His research is funded by the Dutch Science Foundation NWO (dissertations in the Humanities). Project leader and main supervisor is dr David Fontijn, promotor is prof. Dr Harry Fokkens.

Arjan Louwen (left) excavates a Late Bronze Age cremation grave in the forests of Apeldoorn

The thousands of cremation graves of the so-called urnfields (1100-500 BC, Late Bronze Age/Early Iron Age) are the most prominent funerary legacy of prehistory in north-western Europe. Most attention of researchers and the public goes to the rich (and famous) “chieftains’” graves marked with enormous barrows and filled with lavish grave goods. But these make up only 1 % of the total. The other 99% is anything but spectacular and therefore usually seen as a simple and uncomplicated funerary practice for the majority of ‘common’ people. This study is about these unobtrusive 99% of graves.

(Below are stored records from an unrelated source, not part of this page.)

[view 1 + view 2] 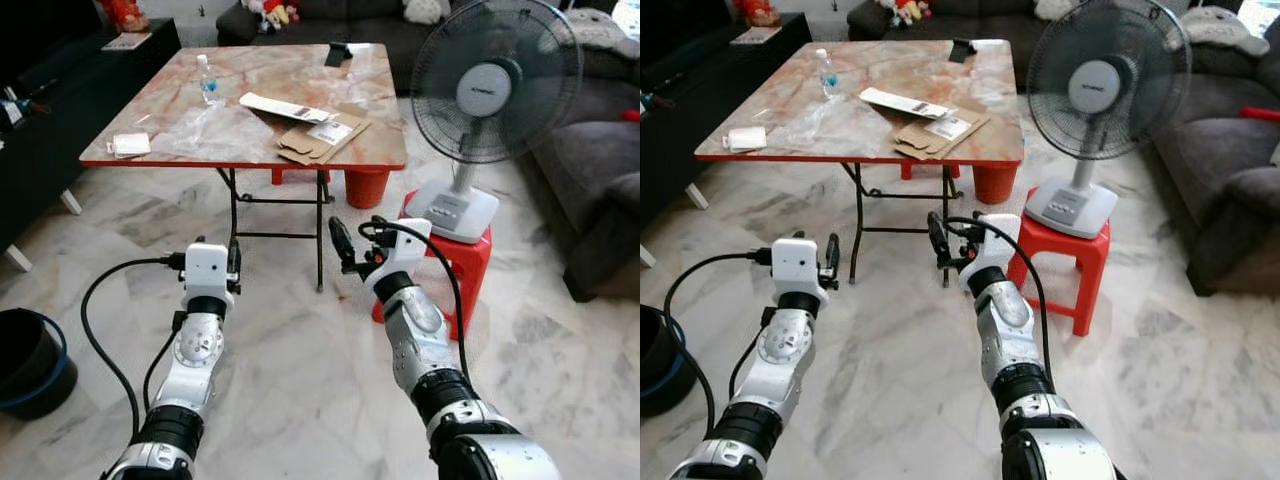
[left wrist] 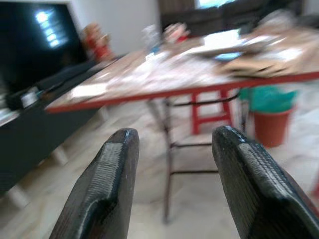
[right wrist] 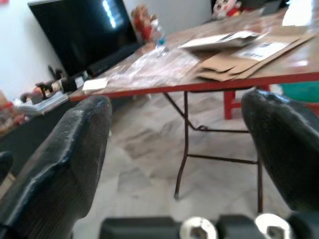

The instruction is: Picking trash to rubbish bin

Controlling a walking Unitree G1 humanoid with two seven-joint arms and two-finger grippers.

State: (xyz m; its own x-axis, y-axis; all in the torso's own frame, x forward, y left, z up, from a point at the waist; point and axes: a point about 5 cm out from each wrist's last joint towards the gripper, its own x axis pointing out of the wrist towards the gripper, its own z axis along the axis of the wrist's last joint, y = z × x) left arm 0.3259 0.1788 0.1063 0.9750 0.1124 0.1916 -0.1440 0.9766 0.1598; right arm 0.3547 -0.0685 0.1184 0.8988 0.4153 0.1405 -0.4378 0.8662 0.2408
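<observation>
Left gripper (image 2: 172, 184): held low before the table, fingers spread wide, nothing between them.
Right gripper (image 3: 179, 149): raised beside it, fingers likewise parted wide and empty.
Table (image 1: 375, 150): red-edged, marble-patterned, stood just ahead of both grippers.
Trash: flattened cardboard (image 1: 322, 137) lay near the table's front edge, with a white packet (image 1: 286, 107) touching its far side; clear plastic wrap (image 1: 205, 128), a water bottle (image 1: 207, 80) and what seemed a small white wad (image 1: 130, 145) were seen to the left.
Bin: a dark bucket (image 1: 35, 362) sat on the floor, far left.
Fan (image 1: 492, 95): stood on a red stool (image 1: 470, 262), right.
</observation>
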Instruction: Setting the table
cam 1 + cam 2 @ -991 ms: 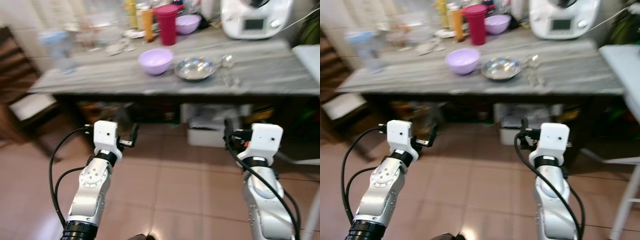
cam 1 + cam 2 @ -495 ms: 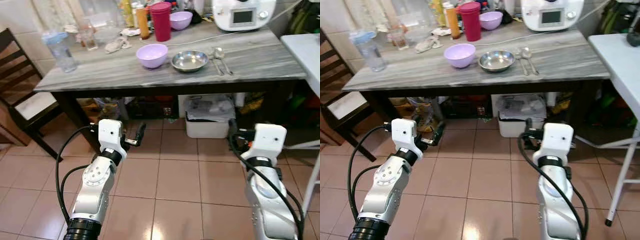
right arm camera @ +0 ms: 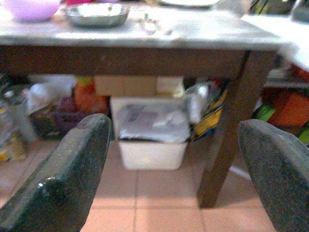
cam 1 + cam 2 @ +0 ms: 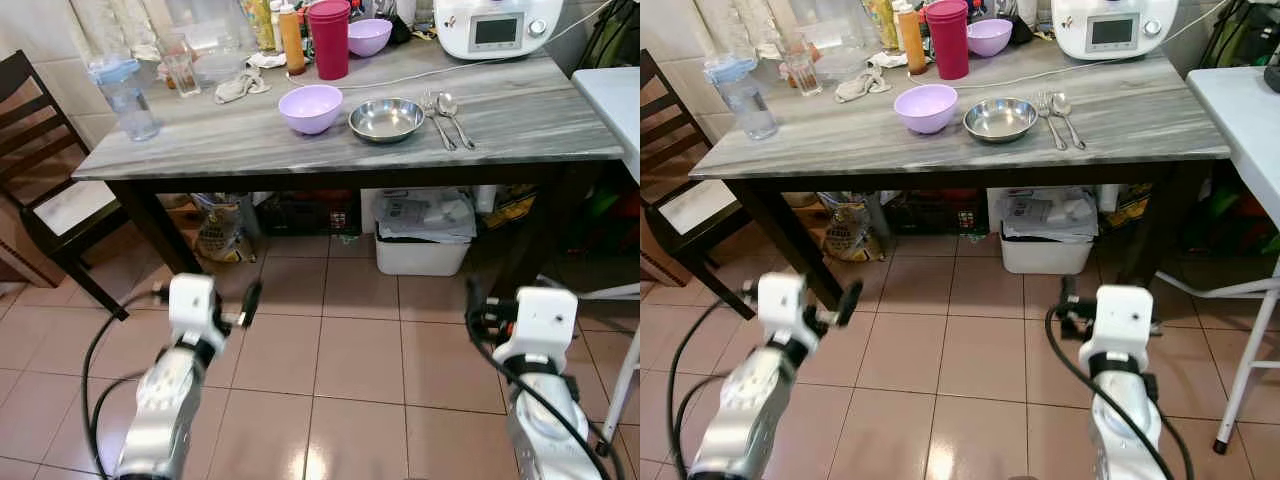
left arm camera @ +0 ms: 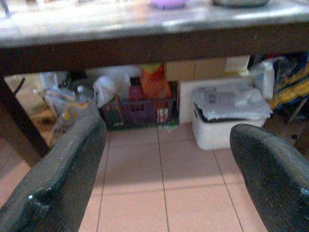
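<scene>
Here, in the left eye view, a grey-topped table (image 4: 520,120) stands well ahead of both grippers, carrying a lilac bowl (image 4: 311,107), a steel dish (image 4: 385,119) just beside it, and a fork and spoon (image 4: 447,106) lying next to the dish, all far above and beyond the jaws. The left gripper (image 4: 248,302) and right gripper (image 4: 473,303) hang low over the tiled floor (image 4: 350,360), holding nothing. The right eye view adds a white folding table (image 4: 1245,110) off past the right gripper, and a dark chair (image 4: 670,215) out beyond the left one. The left wrist view looks between two widely parted black fingers (image 5: 63,169) to a purple basket (image 5: 140,110) and a white bin (image 5: 227,116) under the table, straight ahead of the jaws. The right wrist view, its fingers (image 3: 67,169) equally wide apart, shows the same bin (image 3: 152,130) and a table leg (image 3: 227,135), with the dish (image 3: 96,13) above.
</scene>
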Robot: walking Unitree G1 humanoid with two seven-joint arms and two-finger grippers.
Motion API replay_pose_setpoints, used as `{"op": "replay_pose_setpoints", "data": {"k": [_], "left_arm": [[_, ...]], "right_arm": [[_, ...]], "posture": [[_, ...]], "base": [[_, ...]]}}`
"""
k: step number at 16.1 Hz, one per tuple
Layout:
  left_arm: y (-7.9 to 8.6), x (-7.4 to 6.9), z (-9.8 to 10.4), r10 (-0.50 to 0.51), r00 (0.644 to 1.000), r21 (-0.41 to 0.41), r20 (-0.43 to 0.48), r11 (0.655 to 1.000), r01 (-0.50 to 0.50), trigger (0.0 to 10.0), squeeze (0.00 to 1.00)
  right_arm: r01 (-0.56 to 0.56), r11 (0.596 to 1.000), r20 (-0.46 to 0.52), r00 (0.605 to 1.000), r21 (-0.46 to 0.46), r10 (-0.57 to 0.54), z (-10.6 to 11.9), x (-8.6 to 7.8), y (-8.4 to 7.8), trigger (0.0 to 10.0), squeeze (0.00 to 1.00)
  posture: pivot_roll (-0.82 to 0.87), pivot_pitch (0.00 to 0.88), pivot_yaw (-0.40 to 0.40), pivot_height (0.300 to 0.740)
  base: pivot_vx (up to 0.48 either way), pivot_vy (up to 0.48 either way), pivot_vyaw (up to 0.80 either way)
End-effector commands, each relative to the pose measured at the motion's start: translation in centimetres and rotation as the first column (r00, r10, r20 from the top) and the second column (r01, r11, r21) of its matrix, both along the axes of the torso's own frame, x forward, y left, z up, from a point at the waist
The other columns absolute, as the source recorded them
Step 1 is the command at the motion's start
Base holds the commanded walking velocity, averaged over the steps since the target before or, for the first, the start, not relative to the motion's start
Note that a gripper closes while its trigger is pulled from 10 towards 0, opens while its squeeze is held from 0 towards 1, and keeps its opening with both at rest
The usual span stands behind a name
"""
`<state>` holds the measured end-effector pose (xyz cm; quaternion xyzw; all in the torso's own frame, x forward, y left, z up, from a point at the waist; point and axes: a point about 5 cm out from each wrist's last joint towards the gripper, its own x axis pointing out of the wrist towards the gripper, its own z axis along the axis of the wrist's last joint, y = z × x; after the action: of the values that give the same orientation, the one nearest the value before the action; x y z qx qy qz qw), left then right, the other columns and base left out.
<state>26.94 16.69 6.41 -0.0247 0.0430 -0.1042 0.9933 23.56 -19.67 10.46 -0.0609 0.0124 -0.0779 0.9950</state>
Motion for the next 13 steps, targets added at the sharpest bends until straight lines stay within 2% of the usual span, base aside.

The question is: are the inconspicuous graves that make up 99 % of the record really that simple? Can we use the data to discover more about the ways in which the mourners represented people at death, as ancestors? The ‘chieftains’ graves tell interesting and complicated stories about how people thought about their famous ancestors, how they needed to be equipped with objects, how their identity at death was constructed. Can we detect similar stories also when we study the 99% ‘normal’ graves more closely? We think so!

Traces of two urnfield monuments that came to light in the forests of Apeldoorn. One can see the circular ditches enclosing a central interment.

Several researchers of urnfields have already noted odd things. For instance cremated bodies are often represented in the graves by a very incomplete set of cremation remains, sometimes only by one tiny piece. Objects too, are often bent or broken, sometimes partly burnt, or unburnt. Often this has been explained by un-careful collection of bones at the pyre (they are never cremated to ash), or by care-less excavation. But there are many signs that there is more to it. This study starts with the hypothesis that token depositions of human bone and deposition of incomplete objects suggest that graves were shaped in a complex process of transformation, selection and arrangement of bones and objects. The project aims to make sense of ancestral identity as constructed in the grave, by studying it as a meaningful composite artifact of burnt human remains and (un-) transformed things: breaking and making the ancestors.

Not only the incompleteness is important, also the selection of objects that accompanied the dead. These too are a clue to new insights. Generally researchers focus on what is presented in the grave, but the present study also discusses what was not deposited in the grave. The idea is that by contrasting settlement, deposition and burial deposits it can be derived which categories of objects were selected and therefore probably meaningful for the construction of ancestral identities. They may even tell us something about values that were important during life, values that were symbolized by these objects.

5Furn: an Early Iron Age urn from Oss-Zevenbergen. It is in such urns that prehistoric people deposited cremation remains. Copyright photograph Restauratie Atelier Restaur, Haelen

Using this novel approach, the study holds the promise to become an important contribution to the study of dissolution and transformation of identities at death. The outcome will be relevant to the general public, as it may reveal rich prehistoric practices behind the most ubiquitous but seemingly poor remains of our prehistoric predecessors. But it will also set the agenda for future urnfield research in northwestern Europe.

The basis for this research is the published data of over six hundred urnfield cemeteries in the Netherlands, North Belgium and northwest-Germany. The candidate will chart patterns in selection, treatment and transformation, arrangement and positioning of objects and human remains and things in a grave. These patterns will be used to infer how ancestral identities were constructed and whether age/sex classes were treated differently.